If you are a journalist covering a suicide-related issue, please consider following the Samaritans' media guidelines on the reporting of suicide because of the potentially damaging consequences of irresponsible reporting. In particular, the guidelines advise on terminology and include links to sources of support for anyone affected by the themes in the article, such as Samaritans.
If you are struggling to cope, please call Samaritans for free on 116 123 (UK and ROI), email email@example.com or visit the Samaritans website to find details of the nearest branch. Samaritans is available round the clock, every single day of the year, providing a safe place for anyone struggling to cope, whoever they are, however they feel, whatever life has done to them.Nôl i'r tabl cynnwys
On 26 July 2018, as a result of a case in the High Court, the standard of proof – the evidence threshold – used by coroners to determine whether a death was caused by suicide was changed from the criminal standard of “beyond all reasonable doubt” to the civil standard of “on the balance of probabilities”. This article looks at whether the lower evidence threshold now used by coroners has resulted in more deaths being recorded as suicide and whether this creates a discontinuity in our annually reported National Statistics data time series .

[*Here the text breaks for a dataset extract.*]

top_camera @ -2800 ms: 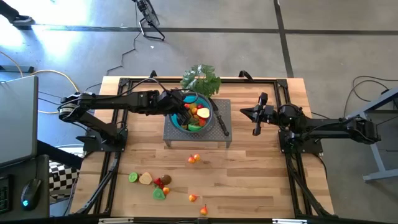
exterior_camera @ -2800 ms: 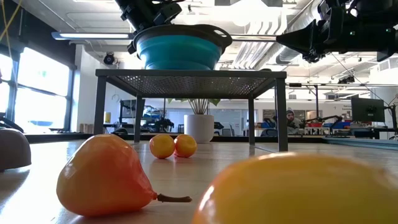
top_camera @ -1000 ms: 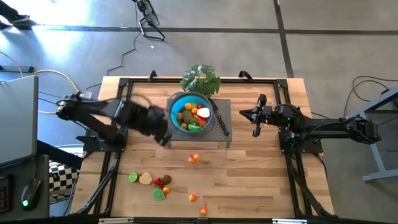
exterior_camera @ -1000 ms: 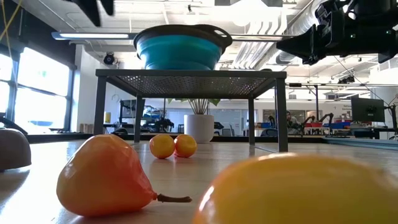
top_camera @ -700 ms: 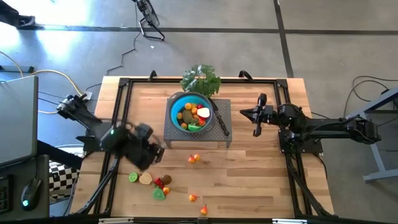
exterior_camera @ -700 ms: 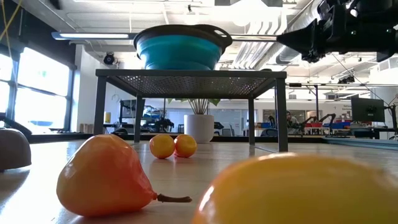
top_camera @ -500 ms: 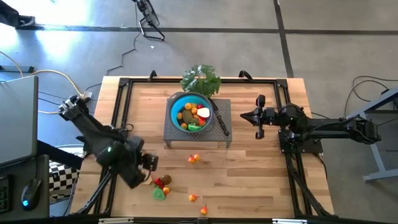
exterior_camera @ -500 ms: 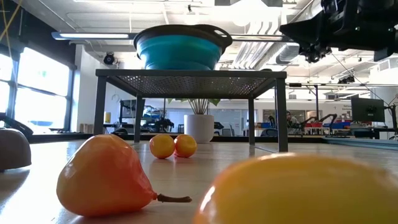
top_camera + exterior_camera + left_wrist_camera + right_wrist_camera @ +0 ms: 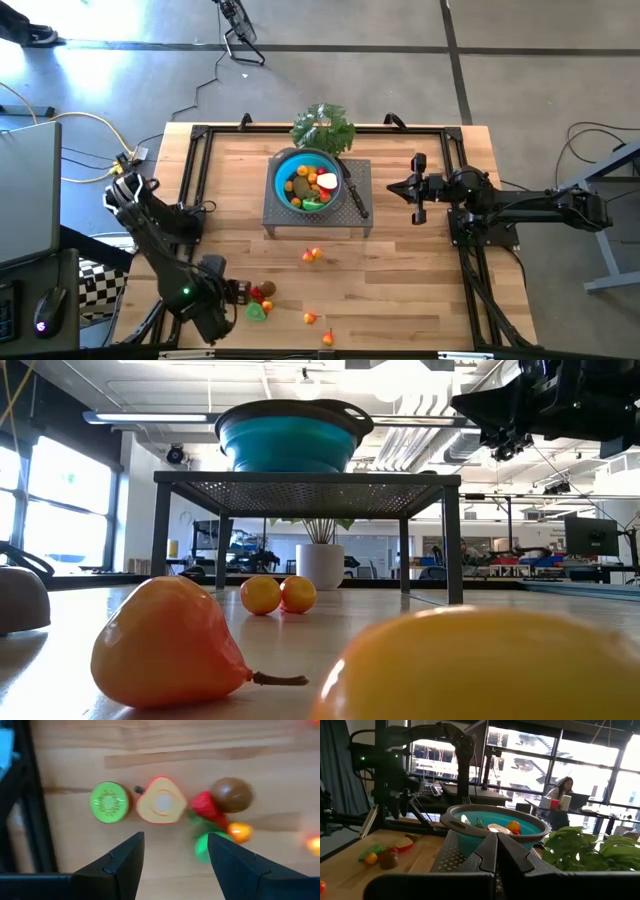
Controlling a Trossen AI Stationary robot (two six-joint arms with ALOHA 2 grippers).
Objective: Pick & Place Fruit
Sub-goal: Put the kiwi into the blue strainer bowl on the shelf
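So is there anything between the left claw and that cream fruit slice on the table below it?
Nothing visible. The left claw hangs open above the cream slice, and only bare wood shows between its fingers. A kiwi half sits close beside the slice, and a red piece lies on its other side.

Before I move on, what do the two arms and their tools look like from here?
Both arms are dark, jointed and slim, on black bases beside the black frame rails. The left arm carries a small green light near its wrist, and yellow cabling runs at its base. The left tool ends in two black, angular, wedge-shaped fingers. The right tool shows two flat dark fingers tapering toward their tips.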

In England and Wales, all unnatural deaths are investigated by coroners to establish the cause and circumstances of the death. The investigation, known as an inquest, compiles evidence such as postmortem, toxicology reports, and interviews with relatives and friends. Once all the available evidence has been collected, a coroner will then determine the cause of death, and manner of death and surrounding circumstances.
After the coroner has reached their conclusion, the death is registered and the information is shared with the Office for National Statistics (ONS). We then compile this information and report annual statistics on deaths caused by suicide based on the date these deaths were registered.
To understand the impact of the standard of proof change, in this article we consider the following lines of enquiry:
Since the lower standard of proof, have there been higher rates of death caused by suicide?
Have coroners changed the way in which they categorise such deaths?
Has there been a reduction in other causes of death that may now be considered suicide, such as accidental hanging, accidental poisoning and accidental drowning?
What is the implication for interpreting suicide registration statistics in England and Wales?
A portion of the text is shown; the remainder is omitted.